Your assignment
Every line below is to be set down again exactly; any image stays out.

Data segment
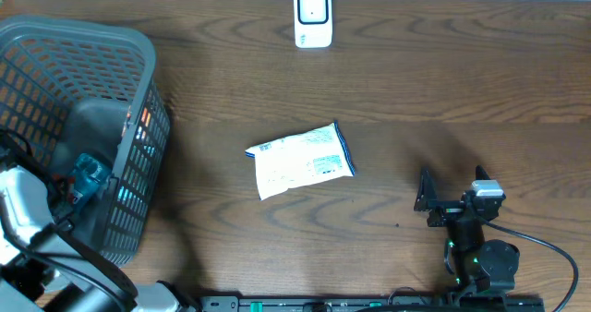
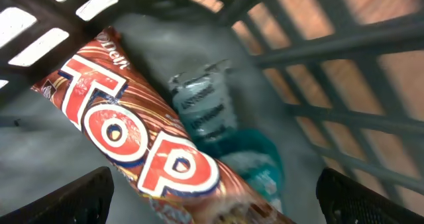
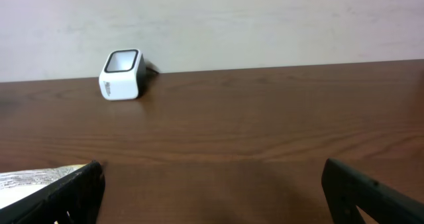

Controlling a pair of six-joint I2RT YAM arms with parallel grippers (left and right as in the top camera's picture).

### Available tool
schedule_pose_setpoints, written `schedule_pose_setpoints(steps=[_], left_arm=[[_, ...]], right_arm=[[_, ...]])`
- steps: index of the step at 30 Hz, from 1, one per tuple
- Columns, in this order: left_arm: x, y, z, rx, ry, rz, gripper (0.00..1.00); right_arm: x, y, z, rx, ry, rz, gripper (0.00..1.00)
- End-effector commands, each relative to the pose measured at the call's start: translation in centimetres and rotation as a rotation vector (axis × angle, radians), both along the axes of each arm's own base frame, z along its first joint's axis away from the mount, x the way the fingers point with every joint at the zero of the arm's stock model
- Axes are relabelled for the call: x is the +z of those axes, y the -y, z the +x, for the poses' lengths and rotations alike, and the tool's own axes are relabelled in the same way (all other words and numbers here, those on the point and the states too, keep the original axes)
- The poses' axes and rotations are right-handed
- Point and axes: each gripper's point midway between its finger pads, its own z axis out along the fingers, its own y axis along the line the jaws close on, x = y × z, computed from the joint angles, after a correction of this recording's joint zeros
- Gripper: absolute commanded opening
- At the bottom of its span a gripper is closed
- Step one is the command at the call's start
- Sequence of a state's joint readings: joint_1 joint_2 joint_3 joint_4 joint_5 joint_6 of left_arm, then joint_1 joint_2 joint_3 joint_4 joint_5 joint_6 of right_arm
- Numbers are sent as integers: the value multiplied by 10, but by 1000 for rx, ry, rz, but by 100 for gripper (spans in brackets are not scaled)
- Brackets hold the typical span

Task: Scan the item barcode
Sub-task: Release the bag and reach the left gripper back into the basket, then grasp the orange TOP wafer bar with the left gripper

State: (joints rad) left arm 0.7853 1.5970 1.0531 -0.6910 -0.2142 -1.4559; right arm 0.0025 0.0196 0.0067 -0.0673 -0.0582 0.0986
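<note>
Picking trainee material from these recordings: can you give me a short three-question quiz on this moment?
1. What word is printed on the brown wrapper in the basket?
2. True or false: the white packet lies inside the basket.
3. The left gripper hangs open above: A the white packet, B the brown wrapper.
Key: 1 TOP; 2 false; 3 B.

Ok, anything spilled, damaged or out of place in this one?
Nothing stands out. The white-and-blue packet lies flat, slightly angled, mid-table; the scanner stands upright at the far edge; the basket sits upright on the left.
</note>
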Motion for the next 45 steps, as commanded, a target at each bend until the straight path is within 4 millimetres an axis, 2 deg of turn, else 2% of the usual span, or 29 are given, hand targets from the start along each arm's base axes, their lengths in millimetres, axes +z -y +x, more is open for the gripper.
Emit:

Task result
Controlling a pair of six-joint I2RT YAM arms with parallel grippers (left and right as in the top camera's picture).

### Available tool
schedule_pose_setpoints, written `schedule_pose_setpoints(steps=[_], left_arm=[[_, ...]], right_arm=[[_, ...]])`
- steps: index of the step at 30 Hz, from 1, one per tuple
- Columns, in this order: left_arm: x, y, z, rx, ry, rz, gripper (0.00..1.00); right_arm: x, y, z, rx, ry, rz, gripper (0.00..1.00)
- End-effector commands, each relative to the pose measured at the call's start: translation in centimetres and rotation as a rotation vector (axis × angle, radians), both along the axes of each arm's own base frame, z along its first joint's axis away from the mount, x the way the fingers point with every joint at the zero of the arm's stock model
- Axes are relabelled for the call: x is the +z of those axes, y the -y, z the +x, for the poses' lengths and rotations alike, and the tool's own axes are relabelled in the same way (all other words and numbers here, those on the point and the states too, keep the original axes)
- The poses' axes and rotations are right-handed
- Point and axes: each gripper's point midway between its finger pads, its own z axis out along the fingers, its own y axis along the line the jaws close on, x = y × z, computed from the joint angles, after a correction of this recording's joint zeros
- Gripper: absolute commanded opening
- At the bottom of its span a gripper is closed
- Step one is the command at the call's start
- Sequence of a state's joint readings: joint_1 joint_2 joint_3 joint_4 joint_5 joint_6 of left_arm, then joint_1 joint_2 joint_3 joint_4 joint_5 joint_6 of right_arm
- Numbers are sent as integers: the value multiplied by 10, but by 1000 for rx, ry, rz, but by 100 for gripper (spans in brackets are not scaled)
- Brackets hold the typical span

Task: Scan the item barcode
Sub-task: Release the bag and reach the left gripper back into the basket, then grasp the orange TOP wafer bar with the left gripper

State: (joints rad) left arm 0.7853 1.5970 1.0531 -0.6910 -0.2142 -1.4559; right arm 0.0025 0.0196 0.0067 -0.0673 -0.0582 0.0986
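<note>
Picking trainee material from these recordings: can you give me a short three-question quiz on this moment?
1. What word is printed on the brown wrapper in the basket?
2. True or false: the white packet lies inside the basket.
3. The left gripper hangs open above: A the white packet, B the brown wrapper.
Key: 1 TOP; 2 false; 3 B.

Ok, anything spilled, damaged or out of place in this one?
Nothing stands out. The white-and-blue packet lies flat, slightly angled, mid-table; the scanner stands upright at the far edge; the basket sits upright on the left.
</note>
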Motion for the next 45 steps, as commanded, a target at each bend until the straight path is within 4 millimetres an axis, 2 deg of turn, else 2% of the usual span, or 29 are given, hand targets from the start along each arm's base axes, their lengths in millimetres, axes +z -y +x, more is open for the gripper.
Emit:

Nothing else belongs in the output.